**Task goal**
Each record below should be output verbatim, without pictures.

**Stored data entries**
——————

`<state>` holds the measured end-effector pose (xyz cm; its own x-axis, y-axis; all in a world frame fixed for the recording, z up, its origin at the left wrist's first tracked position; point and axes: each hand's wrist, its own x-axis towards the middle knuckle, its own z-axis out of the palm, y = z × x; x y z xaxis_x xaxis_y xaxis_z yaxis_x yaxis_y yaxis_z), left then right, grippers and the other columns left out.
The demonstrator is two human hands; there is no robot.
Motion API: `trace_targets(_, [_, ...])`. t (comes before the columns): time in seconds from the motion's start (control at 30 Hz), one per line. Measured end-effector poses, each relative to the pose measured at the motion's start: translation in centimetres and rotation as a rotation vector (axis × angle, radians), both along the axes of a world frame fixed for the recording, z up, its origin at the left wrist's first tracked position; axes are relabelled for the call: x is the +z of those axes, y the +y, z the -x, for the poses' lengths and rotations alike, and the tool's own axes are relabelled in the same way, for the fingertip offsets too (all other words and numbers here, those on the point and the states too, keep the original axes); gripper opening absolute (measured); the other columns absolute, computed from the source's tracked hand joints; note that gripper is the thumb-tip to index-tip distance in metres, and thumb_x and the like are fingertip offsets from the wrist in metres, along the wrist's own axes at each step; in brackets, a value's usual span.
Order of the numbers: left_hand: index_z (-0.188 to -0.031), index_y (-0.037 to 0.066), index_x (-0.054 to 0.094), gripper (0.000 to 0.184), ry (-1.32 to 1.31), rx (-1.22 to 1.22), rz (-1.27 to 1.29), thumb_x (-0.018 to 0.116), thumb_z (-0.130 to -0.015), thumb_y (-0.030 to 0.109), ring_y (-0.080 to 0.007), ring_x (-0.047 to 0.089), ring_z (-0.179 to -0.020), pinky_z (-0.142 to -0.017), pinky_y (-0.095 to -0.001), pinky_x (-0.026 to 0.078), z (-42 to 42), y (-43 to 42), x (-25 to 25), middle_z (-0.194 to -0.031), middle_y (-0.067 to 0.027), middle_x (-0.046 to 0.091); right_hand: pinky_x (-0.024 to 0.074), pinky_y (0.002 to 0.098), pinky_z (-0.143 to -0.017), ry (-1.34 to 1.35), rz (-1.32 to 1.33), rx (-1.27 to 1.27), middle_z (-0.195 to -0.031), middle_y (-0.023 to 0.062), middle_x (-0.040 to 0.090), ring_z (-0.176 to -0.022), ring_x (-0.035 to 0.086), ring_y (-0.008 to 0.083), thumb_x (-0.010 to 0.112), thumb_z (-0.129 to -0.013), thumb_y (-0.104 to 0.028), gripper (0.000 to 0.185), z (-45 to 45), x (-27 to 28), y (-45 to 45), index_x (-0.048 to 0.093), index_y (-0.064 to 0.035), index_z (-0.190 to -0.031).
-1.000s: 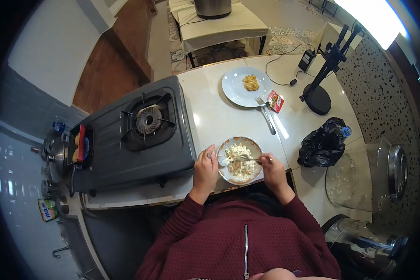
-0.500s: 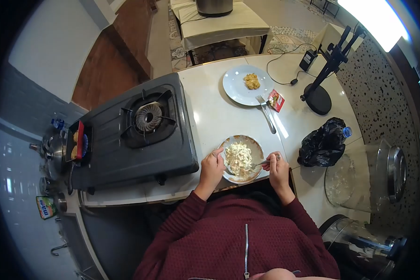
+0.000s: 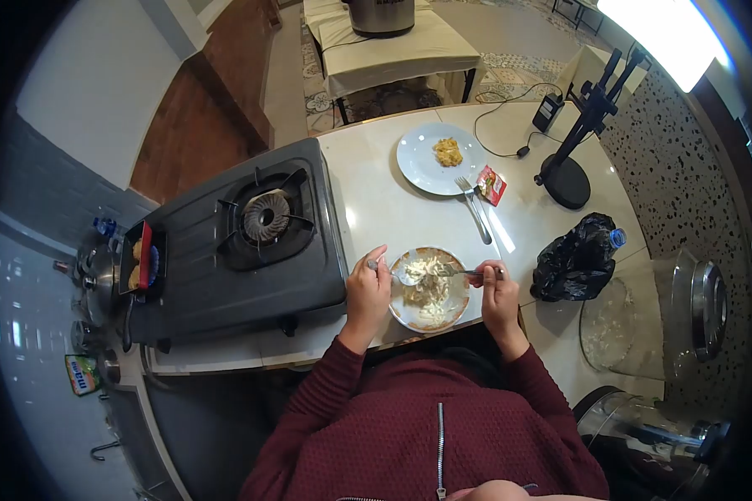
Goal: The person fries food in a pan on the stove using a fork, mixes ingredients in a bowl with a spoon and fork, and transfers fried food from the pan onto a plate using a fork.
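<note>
A white bowl with a brown-patterned rim sits near the counter's front edge, holding pale, shredded-looking food. My left hand grips a metal spoon at the bowl's left side, the spoon's head over the food. From the right, my right hand is closed around a metal utensil with a thin handle; its head reaches into the food, and I cannot tell whether it is a fork or a spoon. Farther back, a pale plate carries a small yellow-brown portion of food.
A fork and another utensil lie beside a red packet. Left is a black gas stove with a red-edged pan. Right stand a bottle in black plastic, a glass bowl and a lamp stand.
My left hand has shifted from the bowl's rim, and a spoon now shows in it over the food. The right hand's utensil has moved up toward the far side; the food is more spread out.
</note>
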<state>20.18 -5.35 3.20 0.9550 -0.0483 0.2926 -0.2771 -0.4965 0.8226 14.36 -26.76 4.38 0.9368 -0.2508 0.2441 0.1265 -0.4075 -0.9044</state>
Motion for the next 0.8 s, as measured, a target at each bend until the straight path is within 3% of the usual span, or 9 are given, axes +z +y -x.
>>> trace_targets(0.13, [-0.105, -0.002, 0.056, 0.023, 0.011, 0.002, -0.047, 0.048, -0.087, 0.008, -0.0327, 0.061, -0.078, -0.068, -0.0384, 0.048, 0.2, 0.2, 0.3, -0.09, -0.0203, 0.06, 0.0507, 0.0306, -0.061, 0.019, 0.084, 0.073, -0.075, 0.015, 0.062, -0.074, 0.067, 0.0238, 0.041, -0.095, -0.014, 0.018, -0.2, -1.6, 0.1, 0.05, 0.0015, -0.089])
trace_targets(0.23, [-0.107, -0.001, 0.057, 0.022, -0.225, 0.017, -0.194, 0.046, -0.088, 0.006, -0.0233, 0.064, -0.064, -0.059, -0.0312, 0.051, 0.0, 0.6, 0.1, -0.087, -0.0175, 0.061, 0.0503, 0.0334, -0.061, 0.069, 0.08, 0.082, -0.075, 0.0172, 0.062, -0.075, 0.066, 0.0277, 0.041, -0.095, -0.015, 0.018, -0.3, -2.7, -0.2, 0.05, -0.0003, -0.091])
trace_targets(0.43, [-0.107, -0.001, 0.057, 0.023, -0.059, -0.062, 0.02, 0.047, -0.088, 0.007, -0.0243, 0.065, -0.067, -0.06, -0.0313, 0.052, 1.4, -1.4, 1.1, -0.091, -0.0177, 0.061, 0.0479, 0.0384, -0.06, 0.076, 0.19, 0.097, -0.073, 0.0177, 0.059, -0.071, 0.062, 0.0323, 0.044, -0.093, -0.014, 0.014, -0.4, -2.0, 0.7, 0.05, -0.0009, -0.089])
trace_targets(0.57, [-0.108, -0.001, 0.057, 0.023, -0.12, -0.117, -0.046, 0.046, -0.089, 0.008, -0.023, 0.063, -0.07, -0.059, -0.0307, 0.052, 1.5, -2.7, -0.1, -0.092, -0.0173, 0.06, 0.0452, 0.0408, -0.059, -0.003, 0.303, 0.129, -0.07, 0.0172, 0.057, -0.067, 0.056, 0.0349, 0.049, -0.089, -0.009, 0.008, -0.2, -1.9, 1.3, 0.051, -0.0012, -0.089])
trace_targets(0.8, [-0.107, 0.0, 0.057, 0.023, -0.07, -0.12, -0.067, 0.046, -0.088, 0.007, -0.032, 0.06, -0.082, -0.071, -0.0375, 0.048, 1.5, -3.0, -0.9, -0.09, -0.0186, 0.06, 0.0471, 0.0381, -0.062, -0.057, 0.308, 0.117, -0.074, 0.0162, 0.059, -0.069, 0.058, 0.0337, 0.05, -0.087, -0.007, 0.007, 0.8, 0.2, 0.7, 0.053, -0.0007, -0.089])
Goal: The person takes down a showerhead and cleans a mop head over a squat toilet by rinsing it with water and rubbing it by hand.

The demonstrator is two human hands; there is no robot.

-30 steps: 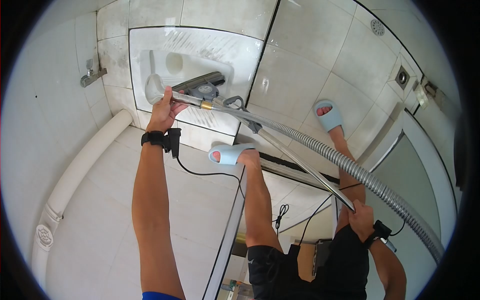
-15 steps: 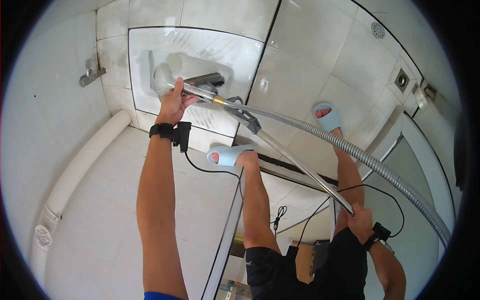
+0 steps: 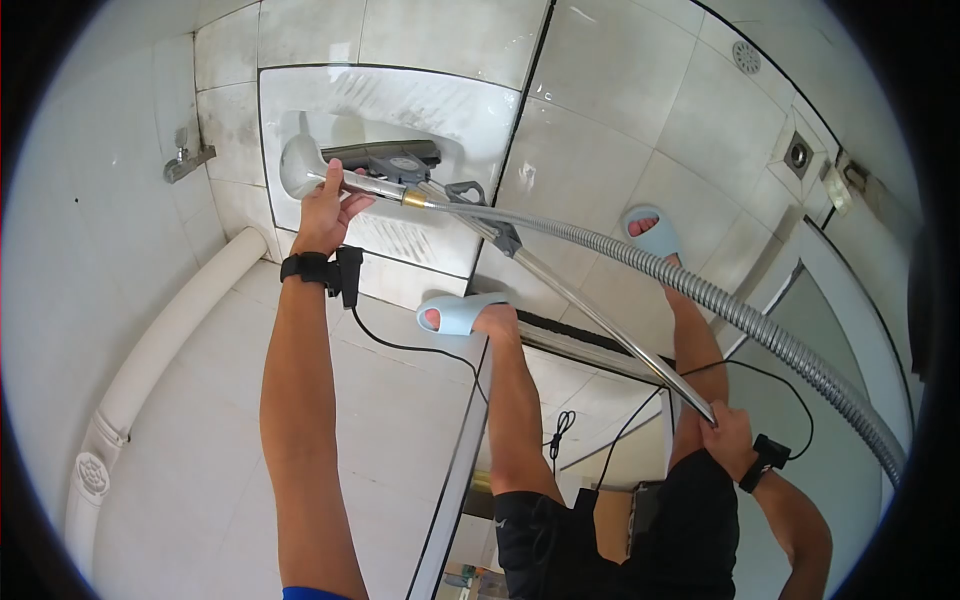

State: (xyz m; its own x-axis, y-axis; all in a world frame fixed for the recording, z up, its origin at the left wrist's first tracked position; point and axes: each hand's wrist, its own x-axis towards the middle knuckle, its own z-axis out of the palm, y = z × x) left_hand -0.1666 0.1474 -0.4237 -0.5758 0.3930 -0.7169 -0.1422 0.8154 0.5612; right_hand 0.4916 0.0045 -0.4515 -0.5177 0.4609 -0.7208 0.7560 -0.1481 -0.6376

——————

**Answer box**
`<state>` holds the measured end-effector pose (xyz cm; its own x-axis, y-axis; all in a world frame fixed for the recording, z up, its origin at the left wrist's first tracked position; point and axes: each hand's wrist, its own x-axis towards the middle knuckle, its own z-axis out of the palm, y = z × x; x y z xaxis_x xaxis_y xaxis_z yaxis_x yaxis_y yaxis_z), left then right, grippers and the other columns left out.
The demonstrator is two human hands; there is no robot.
Motion API: `trace_targets(_, [_, ...])`. t (comes before the columns): time in seconds from the motion's start (control at 30 Hz), one per line. Measured end-effector poses, each relative to the pose measured at the motion's start: translation in centimetres and rotation as a rotation vector (axis × angle, radians), both along the axes of a world frame fixed for the recording, z up, its origin at the left wrist's first tracked position; axes are relabelled for the call: x is the +z of those axes, y the +y, z the -x, for the poses' lengths and rotations alike, and the tool's own axes are relabelled in the same way, for the fingertip offsets too (all other words and numbers here, those on the point and the states too, keep the original axes); gripper opening absolute (measured); the other columns absolute, computed from the source's tracked hand joints; note that gripper is the thumb-tip to index-tip distance in metres, and thumb_x and the like are fingertip offsets from the wrist in metres, along the wrist's own axes at each step; in brackets, a value's usual span.
Order of the numbers: left_hand: index_z (-0.188 to -0.031), index_y (-0.037 to 0.066), index_x (-0.054 to 0.094), gripper (0.000 to 0.184), ry (-1.32 to 1.31), rx (-1.22 to 1.22), rz (-1.27 to 1.29), thumb_x (-0.018 to 0.116), thumb_z (-0.130 to -0.015), thumb_y (-0.030 to 0.109), ring_y (-0.080 to 0.007), ring_x (-0.047 to 0.089), ring_z (-0.179 to -0.020), pinky_z (-0.142 to -0.017), pinky_y (-0.095 to -0.001), pinky_x (-0.026 to 0.078), z (-42 to 42), y (-43 to 42), x (-25 to 25), middle_z (-0.194 to -0.031), middle_y (-0.067 to 0.027), middle_x (-0.046 to 0.091); right_hand: pinky_x (-0.024 to 0.074), pinky_y (0.002 to 0.098), pinky_z (-0.143 to -0.017), ry (-1.34 to 1.35), rz (-1.32 to 1.33), rx (-1.27 to 1.27), middle_z (-0.195 to -0.031), middle_y (-0.023 to 0.062), middle_x (-0.040 to 0.090), ring_z (-0.176 to -0.022), ring_x (-0.035 to 0.086), ring_y (-0.008 to 0.083), thumb_x (-0.010 to 0.112), thumb_z (-0.129 to -0.013), thumb_y (-0.104 to 0.028), gripper (0.000 to 0.185), z (-45 to 45), x (-27 to 28), y (-45 to 45), index_x (-0.048 to 0.093), index_y (-0.064 to 0.035), index_z (-0.190 to -0.031).
-1.000s: 
-0.500s: 
+0.000s: 
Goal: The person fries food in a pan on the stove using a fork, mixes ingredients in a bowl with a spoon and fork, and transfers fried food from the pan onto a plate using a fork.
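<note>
A white bowl with a brown-patterned rim sits near the counter's front edge, holding pale, shredded-looking food. My left hand grips a metal spoon at the bowl's left side, the spoon's head over the food. From the right, my right hand is closed around a metal utensil with a thin handle; its head reaches into the food, and I cannot tell whether it is a fork or a spoon. Farther back, a pale plate carries a small yellow-brown portion of food.
A fork and another utensil lie beside a red packet. Left is a black gas stove with a red-edged pan. Right stand a bottle in black plastic, a glass bowl and a lamp stand.
My left hand has shifted from the bowl's rim, and a spoon now shows in it over the food. The right hand's utensil has moved up toward the far side; the food is more spread out.
</note>
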<state>20.18 -5.35 3.20 0.9550 -0.0483 0.2926 -0.2771 -0.4965 0.8226 14.36 -26.76 4.38 0.9368 -0.2508 0.2441 0.1265 -0.4075 -0.9044</state>
Motion for the next 0.8 s, as measured, a target at each bend until the straight path is within 3% of the usual span, or 9 are given, axes +z +y -x.
>>> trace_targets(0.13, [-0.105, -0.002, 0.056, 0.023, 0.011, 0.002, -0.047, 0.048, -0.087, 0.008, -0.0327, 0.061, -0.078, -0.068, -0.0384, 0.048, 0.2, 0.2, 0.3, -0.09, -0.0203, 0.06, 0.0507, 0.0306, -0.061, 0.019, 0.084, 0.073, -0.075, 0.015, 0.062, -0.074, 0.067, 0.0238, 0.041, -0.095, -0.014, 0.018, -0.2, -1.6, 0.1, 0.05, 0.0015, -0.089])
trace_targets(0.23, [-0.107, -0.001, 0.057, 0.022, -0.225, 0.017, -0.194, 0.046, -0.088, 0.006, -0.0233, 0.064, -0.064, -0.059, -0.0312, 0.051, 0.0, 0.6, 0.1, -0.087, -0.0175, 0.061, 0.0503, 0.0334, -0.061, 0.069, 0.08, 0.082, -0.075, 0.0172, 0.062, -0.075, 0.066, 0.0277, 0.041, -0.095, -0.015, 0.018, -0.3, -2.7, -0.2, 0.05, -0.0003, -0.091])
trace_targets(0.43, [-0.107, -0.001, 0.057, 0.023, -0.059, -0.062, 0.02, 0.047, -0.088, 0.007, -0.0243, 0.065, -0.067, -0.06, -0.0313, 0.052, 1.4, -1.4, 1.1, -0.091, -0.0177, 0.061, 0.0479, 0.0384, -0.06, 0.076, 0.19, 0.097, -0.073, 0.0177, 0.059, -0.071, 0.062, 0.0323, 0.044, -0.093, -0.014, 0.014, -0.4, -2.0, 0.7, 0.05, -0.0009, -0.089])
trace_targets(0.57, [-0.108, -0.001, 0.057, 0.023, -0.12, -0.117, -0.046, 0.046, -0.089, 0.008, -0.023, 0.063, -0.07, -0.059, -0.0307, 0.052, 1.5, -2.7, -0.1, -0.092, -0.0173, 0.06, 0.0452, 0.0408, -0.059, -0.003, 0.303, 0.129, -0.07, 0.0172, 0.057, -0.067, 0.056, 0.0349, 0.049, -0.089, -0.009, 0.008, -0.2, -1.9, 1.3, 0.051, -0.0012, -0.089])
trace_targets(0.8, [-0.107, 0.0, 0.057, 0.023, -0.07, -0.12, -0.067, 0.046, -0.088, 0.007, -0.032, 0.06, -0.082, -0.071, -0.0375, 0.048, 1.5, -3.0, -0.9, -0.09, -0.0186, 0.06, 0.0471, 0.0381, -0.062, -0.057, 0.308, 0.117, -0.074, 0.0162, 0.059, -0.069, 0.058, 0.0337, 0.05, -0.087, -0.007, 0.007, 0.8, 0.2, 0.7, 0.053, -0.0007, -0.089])
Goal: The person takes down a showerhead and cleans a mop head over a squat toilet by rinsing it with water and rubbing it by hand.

The demonstrator is two human hands; there is no robot.

-30 steps: 
-15 steps: 
+0 steps: 

State: (xyz m; its own x-axis, y-axis; all in a world frame fixed for the recording, z up, its origin at the left wrist's first tracked position; point and axes: each hand's wrist, its own x-axis towards the middle knuckle, its own z-axis out of the palm, y = z × x) left_hand -0.1666 0.1474 -0.4237 -0.5758 0.3930 -0.7169 -0.1422 0.8154 0.5612; right_hand 0.4916 0.0045 -0.4515 -0.5177 0.4609 -0.7208 0.7560 -0.1481 -0.6376

There is nothing more to this exercise.